Ничего себе богатырь… Я представил себе, сидящего рядом с собой на койке Мишу, но, увеличенного хотя бы в полтора раза.
- А второй раз уже утёк от них окончательно. В брошенном блиндаже трехлинейку нашел, патроны, консервы. Линию фронта не с пустыми руками пересёк, немца пленного с собой привел, от особистов отбился. Зачислили его в часть, оружие выдали… И довоевал бы батя до Берлина, да встретился ему НКВДешник из той части, что разбита была наголову в окружении, когда отец в плен попал. Из всей части почитай батя, да особист в живых и остались. Ну и решила эта мразь медальку себе за счёт моего родителя справить - мол, поймал предателя. И всё так подстроил, что сразу и медали и ордена отцовы забылись, как будто он сам себе эти цацки на грудь понавешал. И отправился батя опять в лагеря, только уже наши, что были пожалуй пострашнее немецких, но без крематориев.
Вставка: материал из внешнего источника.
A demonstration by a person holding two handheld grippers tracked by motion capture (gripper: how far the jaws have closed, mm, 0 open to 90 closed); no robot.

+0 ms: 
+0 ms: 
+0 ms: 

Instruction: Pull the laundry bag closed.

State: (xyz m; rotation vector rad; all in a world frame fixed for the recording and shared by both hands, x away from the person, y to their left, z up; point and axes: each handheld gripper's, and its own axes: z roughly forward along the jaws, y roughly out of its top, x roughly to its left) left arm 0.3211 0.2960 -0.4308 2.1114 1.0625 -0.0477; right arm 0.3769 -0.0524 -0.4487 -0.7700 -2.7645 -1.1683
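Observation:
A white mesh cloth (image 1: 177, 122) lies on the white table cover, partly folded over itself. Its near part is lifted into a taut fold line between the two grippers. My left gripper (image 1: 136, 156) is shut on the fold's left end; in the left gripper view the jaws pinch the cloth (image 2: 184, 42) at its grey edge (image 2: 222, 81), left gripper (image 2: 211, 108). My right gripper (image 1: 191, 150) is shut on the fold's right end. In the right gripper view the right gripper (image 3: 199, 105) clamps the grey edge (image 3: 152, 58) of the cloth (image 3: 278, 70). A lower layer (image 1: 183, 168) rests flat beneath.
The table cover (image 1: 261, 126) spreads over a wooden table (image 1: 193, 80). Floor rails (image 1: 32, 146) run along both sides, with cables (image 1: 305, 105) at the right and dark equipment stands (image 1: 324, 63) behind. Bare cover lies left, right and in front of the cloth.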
Там и оттрубил срок до самой смерти «усатого». Ну, а на воле долго не прожил. Через полгода я уже ему крест на могилку справил… Так вот отец только этим и жил, что должен был домой вернуться, сыновей повидать. Только это его на свете и удерживало…
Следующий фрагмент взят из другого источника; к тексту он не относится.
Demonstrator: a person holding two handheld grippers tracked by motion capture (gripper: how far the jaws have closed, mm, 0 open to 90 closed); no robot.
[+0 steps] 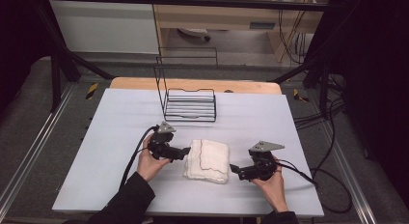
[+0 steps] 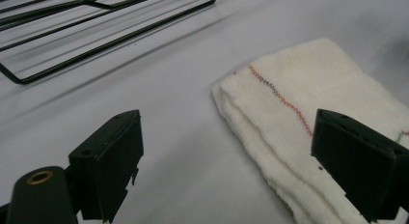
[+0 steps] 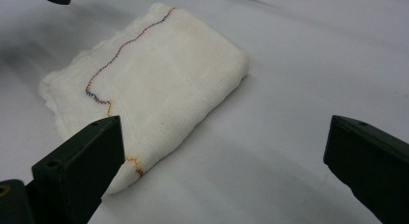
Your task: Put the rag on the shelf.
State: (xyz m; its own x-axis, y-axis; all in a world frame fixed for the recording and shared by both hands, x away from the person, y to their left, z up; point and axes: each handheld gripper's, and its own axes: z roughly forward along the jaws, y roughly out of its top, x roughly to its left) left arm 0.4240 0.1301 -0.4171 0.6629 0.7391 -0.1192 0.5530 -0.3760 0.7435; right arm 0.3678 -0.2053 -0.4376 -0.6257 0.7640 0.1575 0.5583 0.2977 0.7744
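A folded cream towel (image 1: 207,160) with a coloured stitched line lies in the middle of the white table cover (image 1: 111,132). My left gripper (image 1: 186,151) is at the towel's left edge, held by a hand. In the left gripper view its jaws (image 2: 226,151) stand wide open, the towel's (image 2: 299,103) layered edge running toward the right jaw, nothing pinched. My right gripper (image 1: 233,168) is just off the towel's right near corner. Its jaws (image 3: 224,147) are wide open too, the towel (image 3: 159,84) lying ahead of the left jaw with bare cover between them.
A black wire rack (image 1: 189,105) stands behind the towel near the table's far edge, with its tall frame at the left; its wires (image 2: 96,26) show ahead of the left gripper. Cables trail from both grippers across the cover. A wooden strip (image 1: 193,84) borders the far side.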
- Да… судьба. Светлая память, бате твоему.
- А ты Костик, говоришь, чем не угодили. Вот тем и не угодили… Ну, а ты чем им напакостить успел?
- Своим существованием.
- Это как так?
- Миша, не сочти меня психом, но я действительно из будущего. И конечно, я тут не ко двору пришелся.
- А может, Костик, на вязку тебя, да опять укольчик сделать?
- Да за что же?
- Я к тебе с душой подошел, рассказал такое, что не каждому можно, а ты мне байки травить?
- Давай так. Отложим пока этот бесполезный разговор. Скажи мне лучше, футболист Старостин и хоккеист Харламов живы ещё?
- Харламов жив, правда, в сборную его пока не взяли после травмы. К чему это ты?
- Я не помню точно, кто из них первым на тот свет уйдет, и когда это случится, но это произойдёт в этом году. Для обоих произойдёт. А наша сборная по хоккею, когда узнает о смерти Харламова, разделает канадцев под орех. Счет будет разгромным. Наши забросят им восемь шайб. Не помню, смогут ли они размочить. То ли восемь – ноль, то ли восемь – один, то ли восемь - два. Не могу точнее сказать, я не болельщик. Но, когда это произойдет, тогда и вернёмся к этому разговору. А пока, я даже не имею права на тебя обижаться за недоверие. Да, запомни - Харламов погибнет в автокатастрофе.
- Так это уже было! Потому его и не взяли в сборную. Как раз, после аварии и не взяли.
Неужели я ошибаюсь? Нет же, чётко помню, как в курилке НИИ, инженеры да техники поминали Харламова. Кто-то принёс канистрочку спирта, и разливали желающим, граммов по пятьдесят в подставленные чашки и стаканы. Всю неделю только и разговоров было среди болельщиков, что потеряли такого хоккеиста, без которого теперь не видать побед нашей сборной. А потом Старостина поминали… А может Старостина сначала, а Харламова потом… Нет, не помню.
- Давай Миша поживём, а там видно будет. А если такого не произойдёт, тогда с чистой совестью и будешь считать меня обычным психом.
- Может таблеточку дать тебе? Нехорошее что-то ты пророчишь, аж внутри холодок. Не накаркай!
- Миша, тебе-то что? Тебя это лично не касается, и считай это так: «собака лает – ветер носит». Пока не сбудется.
- Поживём – увидим. Пока, Костик.
- Пока, Миша. Спасибо за душевный разговор.